[Material shown]
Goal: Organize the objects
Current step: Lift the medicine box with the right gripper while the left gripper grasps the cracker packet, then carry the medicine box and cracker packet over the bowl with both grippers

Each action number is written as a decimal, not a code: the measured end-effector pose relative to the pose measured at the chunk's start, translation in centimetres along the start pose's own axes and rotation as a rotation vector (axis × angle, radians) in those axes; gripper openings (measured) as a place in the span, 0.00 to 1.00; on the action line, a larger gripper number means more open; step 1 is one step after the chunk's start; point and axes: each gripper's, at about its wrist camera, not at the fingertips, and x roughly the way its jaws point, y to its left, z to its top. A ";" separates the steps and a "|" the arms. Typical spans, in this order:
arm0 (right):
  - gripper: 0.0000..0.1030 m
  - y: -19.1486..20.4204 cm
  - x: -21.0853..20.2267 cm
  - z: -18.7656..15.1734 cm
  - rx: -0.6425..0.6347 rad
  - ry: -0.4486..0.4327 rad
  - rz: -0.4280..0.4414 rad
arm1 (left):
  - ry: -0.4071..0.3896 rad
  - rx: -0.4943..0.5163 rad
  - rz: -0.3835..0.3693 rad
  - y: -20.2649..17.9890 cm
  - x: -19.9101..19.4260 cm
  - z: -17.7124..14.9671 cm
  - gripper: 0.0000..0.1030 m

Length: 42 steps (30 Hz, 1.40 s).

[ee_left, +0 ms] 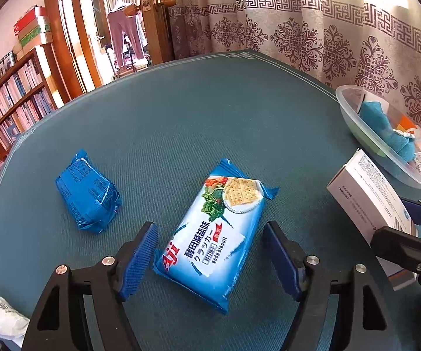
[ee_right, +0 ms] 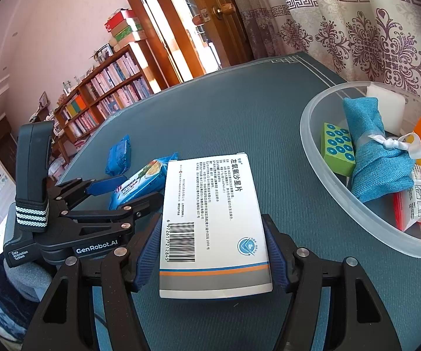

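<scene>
Left wrist view: the left gripper stands spread around the cracker packet on the green table, pads apart from it. At three o'clock, the right gripper pinches a white medicine box, near the clear plastic bowl.

Your worktop is teal with pale border lines. The cracker packet is light blue with a green-and-cream picture; the foil packet is deep blue. The box is white with orange and blue stripes. The curtain carries purple floral motifs.
</scene>
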 end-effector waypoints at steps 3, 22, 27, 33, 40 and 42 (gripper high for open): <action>0.64 0.0 0.0 0.0 -0.001 0.001 0.000 | 0.015 -0.042 -0.024 0.4 0.5 0.5 0.75; 0.64 0.7 -0.8 0.0 -0.017 -0.053 -0.019 | -0.064 -0.091 -0.032 0.0 -1.9 -0.5 0.42; 0.64 0.4 -1.7 0.5 -0.011 -0.087 -0.042 | -0.072 -0.094 -0.039 -0.1 -2.3 -0.5 0.42; 0.64 -0.6 -4.0 1.4 0.008 -0.149 -0.084 | -0.074 -0.090 -0.047 -0.3 -2.6 -0.6 0.42; 0.64 -3.7 -6.6 2.7 0.065 -0.216 -0.187 | -0.073 -0.081 -0.052 -0.7 -2.8 -0.6 0.42; 0.64 -4.7 -7.1 2.9 0.077 -0.229 -0.221 | -0.072 -0.077 -0.053 -0.9 -2.8 -0.6 0.42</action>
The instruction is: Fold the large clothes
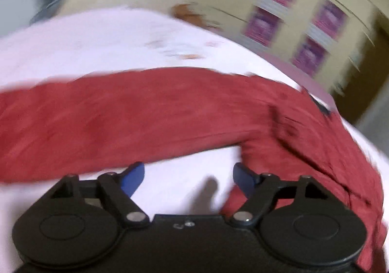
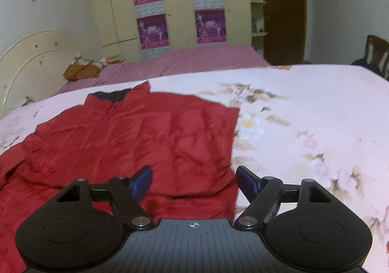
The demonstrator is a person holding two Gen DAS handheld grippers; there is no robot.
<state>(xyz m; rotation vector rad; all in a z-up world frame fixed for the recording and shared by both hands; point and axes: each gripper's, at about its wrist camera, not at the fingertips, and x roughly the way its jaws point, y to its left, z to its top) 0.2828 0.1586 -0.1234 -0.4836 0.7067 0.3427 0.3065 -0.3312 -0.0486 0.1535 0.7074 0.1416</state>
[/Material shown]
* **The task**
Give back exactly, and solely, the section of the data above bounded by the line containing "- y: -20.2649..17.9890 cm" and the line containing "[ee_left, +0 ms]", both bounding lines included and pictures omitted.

* **Solution to this problem**
  - y: -20.2649..17.9890 cm
  - x: -19.9101..19.4260 cm
  - z: -17.7124..14.9671 cm
  - gripper: 0.0000..0.1030 m

Length: 42 steps (30 Hz, 1.40 s).

[ee_left, +0 ms] 

No additional output is needed.